Sorry to be so negative, but this album was much too overhyped for eggshell-walking. Between the thundering introduction that is My Nigga, and all the love that the album was getting, I just knew I was in for a West Coast banger! A 2014 Chronic! Another step in the resurgence of great West Coast gangsta music! Instead, My Krazy Life has pretty much every problem that’s endemic in current hip-hop:
1. It has no sonic identity. Put another way, it sounds like everything else that’s popular. Not so with its smash single, My Nigga, which has a laid-back criminal vibe that I hoped would be present in other songs. It’s not really G-Funk because it’s missing the high-pitched melody typical of that style. Instead its melody lies within sounds that rumble out of the subwoofer. The rest of the album doesn’t have this style though. The second single, Who Do You Love, sounds exactly like 2 Chainz’ I’m Different. Much of the rest of the album sounds like songs DJ Mustard has made for others in the past few years, and it relies much too heavily on too-simple melodies composed from tired, old synthesizer sounds. Wait, is bad synth usage an identity?

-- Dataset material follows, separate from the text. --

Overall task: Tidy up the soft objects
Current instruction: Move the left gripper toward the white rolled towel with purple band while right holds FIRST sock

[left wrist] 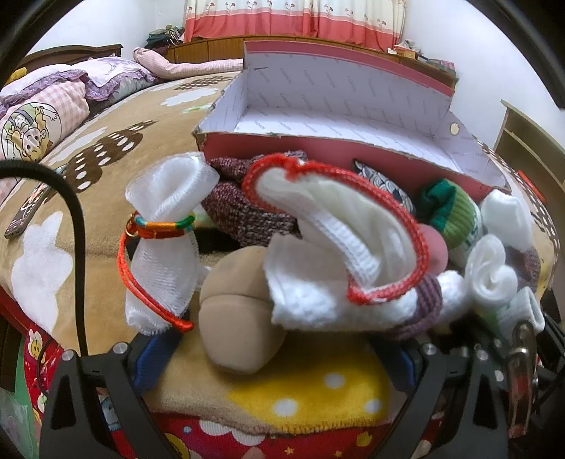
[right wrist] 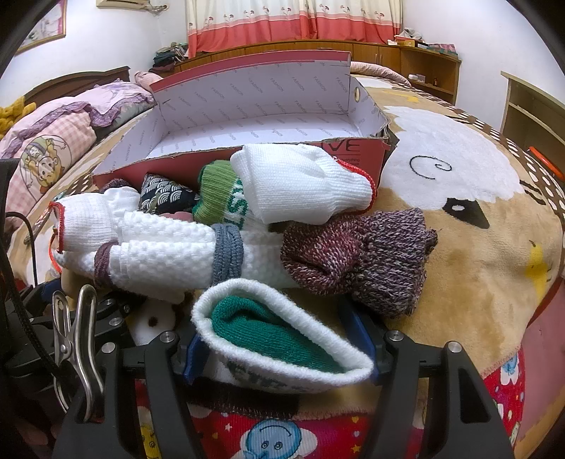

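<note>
While left gripper (left wrist: 279, 356) is gaping open | right gripper (right wrist: 282, 349) is straddling green-lined sock (right wrist: 279, 328), grip unclear | only left view is showing mesh pouch (left wrist: 162, 243)

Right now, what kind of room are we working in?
Most likely a bedroom: the socks lie on a plush blanket spread over a bed, with pillows at its head, a curtained window behind, and an open shoebox beside the pile.

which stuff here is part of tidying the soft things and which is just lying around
Job: red shoebox, white gloves, maroon knit sock, green-and-white sock, mesh pouch, beige sock.
Lying about: phone, pillows, metal clip.
</note>
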Motion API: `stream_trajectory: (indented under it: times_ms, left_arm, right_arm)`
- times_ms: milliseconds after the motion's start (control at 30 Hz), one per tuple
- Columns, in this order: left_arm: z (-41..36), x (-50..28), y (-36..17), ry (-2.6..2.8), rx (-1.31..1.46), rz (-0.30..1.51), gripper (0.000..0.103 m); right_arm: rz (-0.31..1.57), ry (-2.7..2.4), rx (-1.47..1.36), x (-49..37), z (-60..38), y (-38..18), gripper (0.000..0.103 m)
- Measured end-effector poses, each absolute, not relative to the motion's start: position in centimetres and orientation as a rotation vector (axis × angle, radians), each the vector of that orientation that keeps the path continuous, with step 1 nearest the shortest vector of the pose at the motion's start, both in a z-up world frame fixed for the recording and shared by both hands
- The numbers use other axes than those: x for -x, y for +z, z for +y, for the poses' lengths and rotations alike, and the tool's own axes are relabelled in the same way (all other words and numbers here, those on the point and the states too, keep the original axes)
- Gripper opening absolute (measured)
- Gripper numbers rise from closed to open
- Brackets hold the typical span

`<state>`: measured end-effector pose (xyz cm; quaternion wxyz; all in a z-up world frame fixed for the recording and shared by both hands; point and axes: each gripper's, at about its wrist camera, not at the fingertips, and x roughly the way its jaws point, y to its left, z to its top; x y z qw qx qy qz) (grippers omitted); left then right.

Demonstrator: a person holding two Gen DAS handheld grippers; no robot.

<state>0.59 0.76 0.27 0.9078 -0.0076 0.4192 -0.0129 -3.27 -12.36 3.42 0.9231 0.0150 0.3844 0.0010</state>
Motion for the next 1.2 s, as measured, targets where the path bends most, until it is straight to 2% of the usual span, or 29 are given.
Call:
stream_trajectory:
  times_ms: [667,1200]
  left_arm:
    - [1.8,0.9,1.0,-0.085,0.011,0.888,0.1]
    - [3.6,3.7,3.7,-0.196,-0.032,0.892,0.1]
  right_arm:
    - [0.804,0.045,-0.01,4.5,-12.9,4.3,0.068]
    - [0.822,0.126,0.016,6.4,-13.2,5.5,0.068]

2. It’s shallow. My Krazy Life is a class in basic hip-hop. It has a strip club song, one somber song about YG’s love for his mom, aimless gangsta boasts, random bragging on party songs, and a couple songs for girls. Sure, Me & My Bitch flips the girl-song script by telling the story of a relationship ruined by her, not YG’s, infidelity. But ultimately, it’s still a song about love with a sappy beat and bad R&B singer hook. And YG’s rhymes are, as a rule, average. Nothing in his flow or writing style warrants repeated listens.
So interesting is a height only reached on the few songs that break from this mainstream hip-hop mold. Meet the Flockers is a detailed home invasion robbery manual that approaches g-funk in sound and even features DJ scratching. On Really Be (Smokin N Drinkin), YG and Kendrick Lamar describe the stresses that inspire substance abuse. 1 AM features a robbery YG does with a friend who then betrays him, and Thank God has a different friend explaining that robbery’s immediate aftermath to YG’s mom.
These songs all succeed, despite the basic rhymes, because they have interesting topics and the beats are good. None are produced by Mustard. The West Coast influence is much clearer on these, especially on 1 AM with its hook that quotes “rollin on dubs, how you feel hoopty-hoop nigga what” from Dr. Dre’s The Next Episode. But none of these songs are outstanding, and they number far too few to outweigh the mud that surrounds them. YG’s life must not be so krazy after all.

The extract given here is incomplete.